10 Kunci Sukses Menjalankan Organisasi Penjualan

Sukses Menjalankan Organisasi Penjualan

Organisasi  penjualan  adalah  suatu  bentuk  organiasasi  yang  tidak  ada  bentuk,  Kenapa?  karena  oganisasi  penjualan adalah  dinamis, mudah berubah sesuai dengan kebutuhan,  tuntutan pasar  dan  desakan persaingan.  Penulis  sangat  mengapresiasi  salah satu Buku  dengan  judul  “Plan or Die” , karena isinya  adalah  orang-orang hebat seperti;  Timothy Nolan  Ph. D.,  Leonard  Goodstein  Ph. D.dan  J. William  Pfeiffer  Ph.D.

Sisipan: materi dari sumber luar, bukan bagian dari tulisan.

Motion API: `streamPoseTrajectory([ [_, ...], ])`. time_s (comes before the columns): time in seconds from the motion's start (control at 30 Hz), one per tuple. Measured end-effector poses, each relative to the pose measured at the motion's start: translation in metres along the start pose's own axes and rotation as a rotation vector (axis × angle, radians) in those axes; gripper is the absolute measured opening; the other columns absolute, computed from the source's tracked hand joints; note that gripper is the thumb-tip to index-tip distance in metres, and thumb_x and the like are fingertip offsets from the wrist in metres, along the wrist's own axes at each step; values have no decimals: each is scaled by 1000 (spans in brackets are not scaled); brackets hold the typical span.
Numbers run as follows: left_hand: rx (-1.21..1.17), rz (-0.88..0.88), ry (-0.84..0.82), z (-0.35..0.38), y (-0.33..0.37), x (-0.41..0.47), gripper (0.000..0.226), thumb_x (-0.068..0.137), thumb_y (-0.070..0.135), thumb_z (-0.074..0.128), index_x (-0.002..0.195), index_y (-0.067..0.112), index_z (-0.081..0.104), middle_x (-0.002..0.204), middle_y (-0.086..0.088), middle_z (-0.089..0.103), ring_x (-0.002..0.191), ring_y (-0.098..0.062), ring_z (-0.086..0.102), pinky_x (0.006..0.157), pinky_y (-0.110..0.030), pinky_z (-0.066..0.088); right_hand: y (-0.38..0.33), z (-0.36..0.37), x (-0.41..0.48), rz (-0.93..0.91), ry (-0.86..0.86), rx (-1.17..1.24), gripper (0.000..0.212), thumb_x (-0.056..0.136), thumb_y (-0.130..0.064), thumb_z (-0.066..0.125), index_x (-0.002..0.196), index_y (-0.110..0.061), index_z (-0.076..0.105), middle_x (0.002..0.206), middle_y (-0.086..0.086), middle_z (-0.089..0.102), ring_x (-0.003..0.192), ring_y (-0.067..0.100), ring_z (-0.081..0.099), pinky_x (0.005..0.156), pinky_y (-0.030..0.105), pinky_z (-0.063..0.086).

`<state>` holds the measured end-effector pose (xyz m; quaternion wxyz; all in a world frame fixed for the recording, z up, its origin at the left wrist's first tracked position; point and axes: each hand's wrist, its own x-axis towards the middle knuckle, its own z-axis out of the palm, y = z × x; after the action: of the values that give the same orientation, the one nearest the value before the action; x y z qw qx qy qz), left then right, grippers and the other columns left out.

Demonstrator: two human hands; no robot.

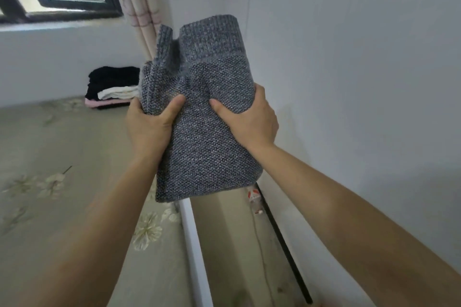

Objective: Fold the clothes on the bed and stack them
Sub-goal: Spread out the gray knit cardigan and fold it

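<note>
A folded grey knit sweater [204, 112] is held up in the air over the bed's right edge, its ribbed hem at the top. My left hand [147, 124] grips its left side, thumb pressed on the front. My right hand [252, 119] grips the right side the same way. A stack of folded clothes [112, 87], black on top with white and pink layers below, lies at the far end of the bed [62, 182] near the wall. The sweater hides the right end of that stack.
The bed has a pale green floral sheet and a white side rail [194, 244]. Right of it runs a narrow floor gap [244, 244] beside the white wall, with a small bottle and a black pipe. A window and curtain [139, 2] stand behind.
</note>
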<state>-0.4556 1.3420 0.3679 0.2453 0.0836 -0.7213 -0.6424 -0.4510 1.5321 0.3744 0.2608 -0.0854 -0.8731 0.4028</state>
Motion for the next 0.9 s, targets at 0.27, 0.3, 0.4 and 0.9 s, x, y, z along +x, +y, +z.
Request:
streamPoseTrajectory([
  [0.27, 37, -163, 181, 55, -46, 116, 75, 49, 75, 83, 107, 30, 66, 101, 15, 73, 89, 0, 70, 83, -36, 60, 8, 98, 135, -89, -145, 7, 100, 50, -101, 53, 127, -37, 46, 115, -14, 67, 98, 13, 67, 73, 26, 44],
  [0.3, 42, -173, 209, 58, -52, 129, 74, 50, 75, 83, 106, 31, 65, 101, 16, 73, 89, 1, 70, 83, -36, 60, 8, 113, 149, -106, -172, 15, 101, 50, -101, 53, 128, -37, 46, 115, -14, 67, 98, 13, 67, 73, 25, 44],
  [0.4, 68, -202, 306, 67, -76, 171, 72, 51, 76, 82, 105, 32, 65, 99, 17, 73, 88, 1, 70, 83, -36, 60, 10, 165, 190, -150, -257, 43, 100, 52, -101, 53, 129, -37, 45, 117, -13, 66, 99, 13, 66, 73, 26, 44],
  [0.9, 216, -407, 749, 90, -185, 436, 62, 55, 73, 82, 99, 35, 62, 92, 21, 69, 78, 7, 66, 64, -17, 52, -29, 493, 405, -326, -781, 145, 104, 52, -103, 49, 131, -36, 43, 121, -10, 62, 105, 14, 63, 82, 34, 53],
])
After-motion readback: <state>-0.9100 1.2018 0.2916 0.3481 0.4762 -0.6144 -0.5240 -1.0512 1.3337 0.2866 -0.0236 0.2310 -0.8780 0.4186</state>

Beberapa  kata  kunci di dalam  mensukseskan organisasi penjualan adalah  adanya etos  kerja di dalam budaya organisaasi  itu, yaitu KEBUTUHAN AKAN  PERUBAHAN,  dengan  kemampuan  dan  keterampilan  dalam menerima Visi.  Dari  prinsip  itu saya jabarkan ke dalam 10 kunci  sukses menjalankan organisasi penjualan, agar dapat  seiring dengan arus  tuntutan  situasi sebagai berikut:


Pertama, Ambil  keputusan berdasarkan “Values”. Hal  ini sangat penting dikarenakan Values / nilai-nilai adalah  alat pengikat dan kendali setiap aktivitas  harus berdasarkan nilai-nilai  organisasi yang sudah disepakati bersama,  sehingga  dengan  keputusan berdasarkan nilai-nilai  maka ini merupakan jangkar yang kokoh.

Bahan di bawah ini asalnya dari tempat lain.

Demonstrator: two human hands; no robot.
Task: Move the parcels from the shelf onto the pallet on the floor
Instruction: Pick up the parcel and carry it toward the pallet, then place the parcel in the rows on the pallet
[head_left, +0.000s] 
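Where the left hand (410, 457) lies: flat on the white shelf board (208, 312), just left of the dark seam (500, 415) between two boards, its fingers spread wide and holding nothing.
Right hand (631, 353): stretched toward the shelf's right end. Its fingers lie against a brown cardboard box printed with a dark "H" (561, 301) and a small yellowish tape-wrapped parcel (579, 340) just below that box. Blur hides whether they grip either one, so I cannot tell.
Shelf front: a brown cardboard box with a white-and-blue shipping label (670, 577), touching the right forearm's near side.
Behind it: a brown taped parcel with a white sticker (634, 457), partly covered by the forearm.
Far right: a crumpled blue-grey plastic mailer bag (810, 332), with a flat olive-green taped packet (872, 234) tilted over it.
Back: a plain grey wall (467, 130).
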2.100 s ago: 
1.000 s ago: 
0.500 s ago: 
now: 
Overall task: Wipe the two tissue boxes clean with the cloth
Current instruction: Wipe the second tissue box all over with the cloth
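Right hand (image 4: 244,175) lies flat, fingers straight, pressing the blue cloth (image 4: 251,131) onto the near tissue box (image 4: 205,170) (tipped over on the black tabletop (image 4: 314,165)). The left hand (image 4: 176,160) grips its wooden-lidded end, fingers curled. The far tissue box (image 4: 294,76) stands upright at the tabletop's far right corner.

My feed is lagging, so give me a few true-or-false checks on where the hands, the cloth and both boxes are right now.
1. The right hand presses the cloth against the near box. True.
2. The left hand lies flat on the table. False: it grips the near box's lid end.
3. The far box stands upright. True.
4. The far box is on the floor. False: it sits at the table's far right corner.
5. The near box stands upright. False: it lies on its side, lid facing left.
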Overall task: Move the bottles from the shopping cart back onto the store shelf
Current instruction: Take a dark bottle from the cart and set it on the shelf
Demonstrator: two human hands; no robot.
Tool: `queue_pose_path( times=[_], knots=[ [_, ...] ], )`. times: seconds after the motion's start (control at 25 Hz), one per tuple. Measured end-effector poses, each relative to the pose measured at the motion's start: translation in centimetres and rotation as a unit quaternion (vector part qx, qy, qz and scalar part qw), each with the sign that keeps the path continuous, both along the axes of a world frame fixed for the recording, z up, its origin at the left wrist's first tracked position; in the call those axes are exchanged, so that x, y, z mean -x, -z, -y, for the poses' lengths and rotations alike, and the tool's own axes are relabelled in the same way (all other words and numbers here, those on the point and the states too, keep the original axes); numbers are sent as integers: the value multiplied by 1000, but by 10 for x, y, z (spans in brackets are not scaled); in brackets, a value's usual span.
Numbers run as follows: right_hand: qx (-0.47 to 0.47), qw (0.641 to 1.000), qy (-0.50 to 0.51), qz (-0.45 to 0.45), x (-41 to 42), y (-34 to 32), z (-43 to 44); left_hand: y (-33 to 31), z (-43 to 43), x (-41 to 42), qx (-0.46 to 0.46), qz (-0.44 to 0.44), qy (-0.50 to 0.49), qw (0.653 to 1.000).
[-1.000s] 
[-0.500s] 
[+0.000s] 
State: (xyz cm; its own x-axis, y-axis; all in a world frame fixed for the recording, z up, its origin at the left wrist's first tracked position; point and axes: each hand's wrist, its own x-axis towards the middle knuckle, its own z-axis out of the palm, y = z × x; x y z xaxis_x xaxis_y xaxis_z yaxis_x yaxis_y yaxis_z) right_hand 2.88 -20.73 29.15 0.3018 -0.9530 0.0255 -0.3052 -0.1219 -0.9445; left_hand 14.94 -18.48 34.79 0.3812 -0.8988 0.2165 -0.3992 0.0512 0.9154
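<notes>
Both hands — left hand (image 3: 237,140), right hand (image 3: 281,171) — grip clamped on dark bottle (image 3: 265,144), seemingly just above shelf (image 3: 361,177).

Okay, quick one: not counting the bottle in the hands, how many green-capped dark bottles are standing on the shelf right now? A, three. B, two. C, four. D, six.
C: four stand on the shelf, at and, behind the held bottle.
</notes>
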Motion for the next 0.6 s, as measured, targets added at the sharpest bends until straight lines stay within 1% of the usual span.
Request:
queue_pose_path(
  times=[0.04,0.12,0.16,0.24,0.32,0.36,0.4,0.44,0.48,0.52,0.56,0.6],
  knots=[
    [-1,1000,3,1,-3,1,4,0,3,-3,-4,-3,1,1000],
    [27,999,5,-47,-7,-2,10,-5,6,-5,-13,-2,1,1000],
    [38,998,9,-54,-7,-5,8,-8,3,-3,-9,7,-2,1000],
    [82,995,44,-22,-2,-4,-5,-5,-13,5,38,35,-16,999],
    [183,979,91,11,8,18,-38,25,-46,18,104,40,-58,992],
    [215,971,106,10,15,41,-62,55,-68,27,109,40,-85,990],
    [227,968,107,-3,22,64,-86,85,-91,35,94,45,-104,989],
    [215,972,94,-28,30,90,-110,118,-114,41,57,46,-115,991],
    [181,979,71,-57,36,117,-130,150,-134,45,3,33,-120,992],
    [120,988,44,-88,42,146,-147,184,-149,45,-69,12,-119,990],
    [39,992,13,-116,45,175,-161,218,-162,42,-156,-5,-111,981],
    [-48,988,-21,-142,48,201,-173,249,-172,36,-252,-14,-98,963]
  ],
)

Kedua, Miliki  sebuah “Misi” berdasarkan  pandangan bersama.  Hal  ini  penting, dikarenakan setiap  visi dan misi disusun  dan  disepakati bersama sebagai modal dasar yang sangat kuat.  Karena setiap produk dan kegiatan organisasi adalah milik bersama,  sehingga akan menciptakan  jiwa  rasa memiliki dan keterlibatan dari awal sebagai kunci keberhasilan kelompok kerja, dan perusahaan secara utuh.


Ketiga,  Beri semangat agar selalu gigih.  Memberi semangat  diibaratkan supporter pada suatu pertandingan. Walaupun belum tentu mendapatkan insentif , namun rasa kebersamaan dan dukungan moral adalah  Motivator Tool yang cukup efektif bagi dunia penjualan. Mereka   sangat haus akan dukungan dan pengertian akan teman-teman di lingkungan mereka berada sebagai pelepas dahaga , dan  obat  kuat agar selalu dapat bersemangat di dalam situasi kerja berat sekalipun.


Keempat,  Berikan Reward bagi yang berprestasi, dan pengambil resiko. Reward adalah  kata yang paling cocok untuk setiap  kegiatan agar memacu motivasi di setiap jajaran organisasi penjualan. Walaupun biasanya dalam sistem motivasi    reward itu berdampingan dengan Punishment. Hanya saja  kata  punishment lebih bersifat / bermakna negative , walau banyak di antara  golongan karyawan tertentu  punishment lebih mujarab agar mereka berkinerja tinggi.   Maka,  memberi semangat tidak selalu harus dalam bentuk insentif materi semata, namun dapat juga dilakukan dalam bentuk perhatian dan memanusiakan mereka.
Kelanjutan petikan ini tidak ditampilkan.